La scène semble être inspirée du chant VIII de l’Iliade, dans lequel Jupiter, du sommet du mont Ida, pèse la destinée des Troyens et des Achéens. Ici, on distingue ce mont Ida au second plan. Il renvoie à l’idée d’une révolution qui ressemble à l’ascension difficile d’une montagne, avec filigrane le mont Sinaï et les tables de la Loi (l’idée est déjà présente dans la façon dont Le Barbier a illustré la Déclaration des droits de l’homme et du citoyen) mais aussi le mont Nebo, d’où Moïse a pu contempler la terre promise sans y entrer. Ici, Jupiter continue à observer la terre promise par en haut. Le rôle du roi absolu, surtout dans l’imaginaire danois de l’époque moderne4 et même si cela nous paraît paradoxal aujourd’hui, c’est de mener son peuple à la terre promise républicaine. Quant à la forêt qui se trouve devant la montagne, c’est une référence à l’état de nature : la terre promise, c’est la république, mais une république égalitaire.

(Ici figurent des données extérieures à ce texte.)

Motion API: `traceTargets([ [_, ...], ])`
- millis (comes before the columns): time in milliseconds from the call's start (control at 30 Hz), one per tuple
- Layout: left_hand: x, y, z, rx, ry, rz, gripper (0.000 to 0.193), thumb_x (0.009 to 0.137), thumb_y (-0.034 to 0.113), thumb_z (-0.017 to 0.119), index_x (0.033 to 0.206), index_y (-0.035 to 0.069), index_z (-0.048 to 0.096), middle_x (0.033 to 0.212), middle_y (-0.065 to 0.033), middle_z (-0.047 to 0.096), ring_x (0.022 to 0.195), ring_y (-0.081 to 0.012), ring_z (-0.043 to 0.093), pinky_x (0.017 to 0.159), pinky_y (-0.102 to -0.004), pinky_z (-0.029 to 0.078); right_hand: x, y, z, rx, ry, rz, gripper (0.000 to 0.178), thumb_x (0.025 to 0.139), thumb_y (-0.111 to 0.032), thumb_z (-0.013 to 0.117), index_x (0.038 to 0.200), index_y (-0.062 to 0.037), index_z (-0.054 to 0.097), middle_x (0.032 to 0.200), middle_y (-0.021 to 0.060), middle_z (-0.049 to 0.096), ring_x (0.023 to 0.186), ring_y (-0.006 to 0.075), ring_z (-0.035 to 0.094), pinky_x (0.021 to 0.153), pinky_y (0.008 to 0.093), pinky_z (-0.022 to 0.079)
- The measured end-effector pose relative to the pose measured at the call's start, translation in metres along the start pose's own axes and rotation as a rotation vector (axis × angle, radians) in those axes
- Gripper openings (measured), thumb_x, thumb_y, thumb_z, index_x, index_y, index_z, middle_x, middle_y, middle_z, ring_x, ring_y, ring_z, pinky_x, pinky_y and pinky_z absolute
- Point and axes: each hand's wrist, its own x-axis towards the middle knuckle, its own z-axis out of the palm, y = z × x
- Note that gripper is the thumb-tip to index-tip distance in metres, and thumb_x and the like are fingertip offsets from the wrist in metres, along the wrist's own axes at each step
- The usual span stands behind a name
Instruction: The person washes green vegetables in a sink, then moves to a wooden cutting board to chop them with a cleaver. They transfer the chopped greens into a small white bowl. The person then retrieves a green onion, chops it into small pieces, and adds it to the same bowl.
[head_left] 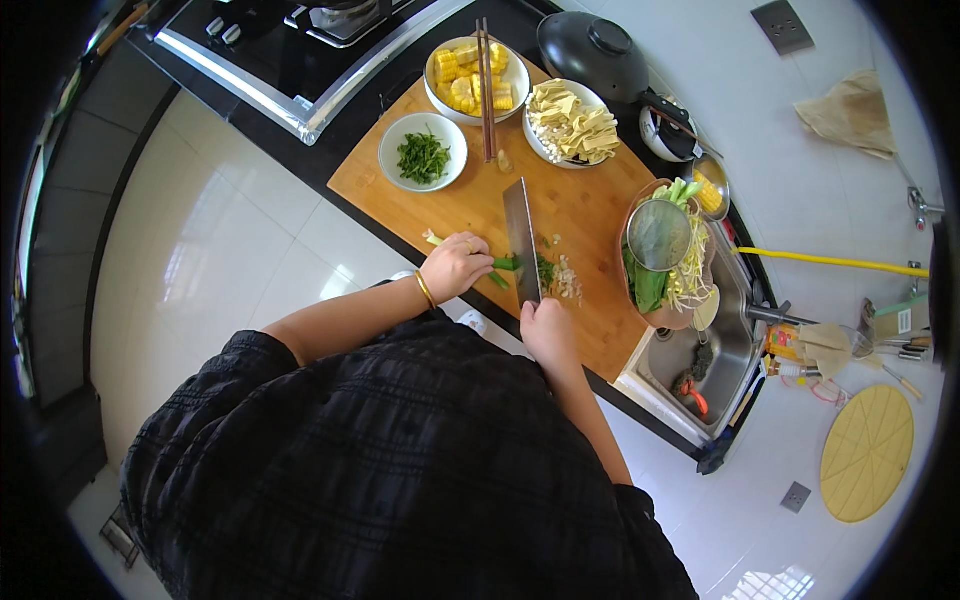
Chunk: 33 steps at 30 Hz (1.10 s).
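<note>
My left hand (455, 267), with a gold bangle at the wrist, pinches green onion stalks (506, 263) against the wooden cutting board (600, 225). Closed round its handle, my right hand (548, 330) holds a kitchen knife (522, 240), the broad blade standing just right of the stalks' green ends. Chopped green onion (545, 272) and bits of what looks like minced garlic (567, 280) lie right of the blade. Farther back on the board are a white bowl (388, 170) of chopped greens, a bowl of corn pieces (468, 82) with chopsticks (487, 100) across it, and a bowl of pale yellow strips (575, 120).
At the board's right stands a basket of bean sprouts (690, 270) and leafy greens, a round strainer (660, 235) on top. Beyond it is a steel sink (735, 340). A black lidded pot (590, 55) sits at the back, and a gas stove (250, 60) at the left.
</note>
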Motion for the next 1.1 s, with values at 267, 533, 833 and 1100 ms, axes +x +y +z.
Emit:
traceTargets([
  [267, 0.002, 0.000, 0.005, 0.044, 0.038, 0.049, 0.011, 0.067, 0.008, 0.067, 0.076, 0.003, 0.062, 0.078, -0.0068, 0.055, 0.075, -0.0244, 0.054, 0.068, -0.0335, 0.044, 0.024, 0.009, 0.005, 0.213, 0.115, 0.001, 0.031, 0.080, -0.020, 0.053, 0.069, 0.0080, 0.058, 0.066, 0.0277, 0.056, 0.067, 0.0423, 0.057, 0.058, 0.0457, 0.045],
  [533, 0.001, -0.001, 0.015, 0.049, 0.024, 0.057, 0.013, 0.066, 0.008, 0.067, 0.077, 0.004, 0.062, 0.078, -0.0069, 0.054, 0.074, -0.0241, 0.053, 0.067, -0.0336, 0.044, 0.010, 0.011, -0.001, 0.055, 0.027, 0.010, 0.032, 0.080, -0.022, 0.053, 0.067, 0.0077, 0.056, 0.068, 0.0289, 0.056, 0.068, 0.0430, 0.057, 0.060, 0.0469, 0.045],
  [833, 0.007, 0.001, 0.023, 0.046, 0.026, 0.075, 0.014, 0.066, 0.009, 0.067, 0.078, 0.004, 0.061, 0.079, -0.0071, 0.054, 0.075, -0.0247, 0.054, 0.068, -0.0332, 0.045, 0.016, 0.022, -0.003, 0.129, 0.185, -0.150, 0.038, 0.084, -0.024, 0.052, 0.062, 0.0067, 0.054, 0.046, 0.0152, 0.053, 0.037, 0.0244, 0.056, 0.038, 0.0344, 0.044],
  [1100, 0.006, 0.001, 0.023, 0.018, -0.013, 0.029, 0.017, 0.065, 0.009, 0.068, 0.079, 0.004, 0.062, 0.083, -0.0067, 0.055, 0.080, -0.0246, 0.053, 0.071, -0.0329, 0.045, 0.015, 0.010, -0.006, 0.039, 0.034, 0.035, 0.032, 0.080, -0.022, 0.053, 0.070, 0.0083, 0.058, 0.068, 0.0287, 0.056, 0.068, 0.0419, 0.057, 0.060, 0.0463, 0.046],
])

Abildgaard martèle ces idées parce que le grand problème de la période, c’était le confusionnisme. Ainsi, les anarchistes du temps ont repris à leur compte l’idée républicaine mais pour défendre une république sans roi. C’est leur conception qui a fini par prédominer jusqu’à aujourd’hui. Le problème c’est qu’en se focalisant sur le roi, et en le rendant responsable de tous les maux, ils rejetaient au second plan le problème de l’aristocratie et des inégalités, ce qui pouvait avoir un intérêt stratégique. D’une part, ils éliminaient celui qui avait le plus directement intérêt à se débarrasser de l’aristocratie avec laquelle il était en conflit et, d’autre part, il était plus fin de se faire passer pour un révolutionnaire ennemi des tyrans plutôt que de se présenter ouvertement comme un partisan du maintien des inégalités. Certains ont même poussé le confusionnisme jusqu’à défendre un anarchisme spartiate.  G. Lenôtre rappelle par exemple le cas de Chaumette, qui avait troqué son prénom de Gaspard contre celui d’Anaxagoras, personnage dont il aimait dire qu’il s’agissait d’un “fameux Lacédémonien pendu pour son républicanisme”. Parce qu’il savait précisément que la référence de Louis XVI, c’était Sparte, Chaumette prenait d’autant plus plaisir à jouer ironiquement les Spartiates devant lui. Cela explique les propos qu’on lui prête, le 11 décembre 1792, quand il partagea un morceau de pain avec le roi : “c’est un déjeuner de Spartiate ; si j’avais une racine, je vous en donnerais la moitié.”5

Ce confusionnisme favorisait les desseins des puissances étrangères hostiles à la Révolution, l’Angleterre en premier lieu. C’est ce contre quoi Abildgaard cherche à se positionner dans ce tableau. En effet, on attendrait que Jupiter soit vêtu de rouge pour parfaire la façon dont il utilise le tricolore, mais Abildgaard préfère employer un rose pâle, c’est-à-dire un rose mélangé à beaucoup de blanc. Cela s’explique parce que le rouge était la couleur de l’uniforme anglais, tandis que le blanc, employé notamment par Henri IV et Gustave III de Suède, était la couleur de la révolution de Louis XVI. Abildgaard met donc en scène un tricolore qui reste l’apanage de Louis XVI, une révolution non dévoyée. Ce qui est rouge, c’est le coussin sur lequel il s’assoit, et qu’il vient recouvrir presque entièrement, signe que tout espoir de remettre la révolution sur le droit chemin n’est pas évanoui.

Sous ce coussin rouge apparaît également une figure féminine, une figure de la Victoire. Si tout espoir n’est pas perdu, c’est qu’il y a une femme pour assurer la relève de Jupiter, une femme qui semble sortir non pas de la cuisse de Jupiter mais de sous la cuisse de Jupiter, allusion plus grivoise. Cette femme, c’est bien évidemment Françoise Boze et, après elle, la fille qu’elle a eue avec le roi et qui se prénomme justement Victoire. Cette femme est cachée, écrasée par le coussin anglais, mais ce n’est qu’un coussin et elle continue à avancer puisqu’elle est représentée en marche.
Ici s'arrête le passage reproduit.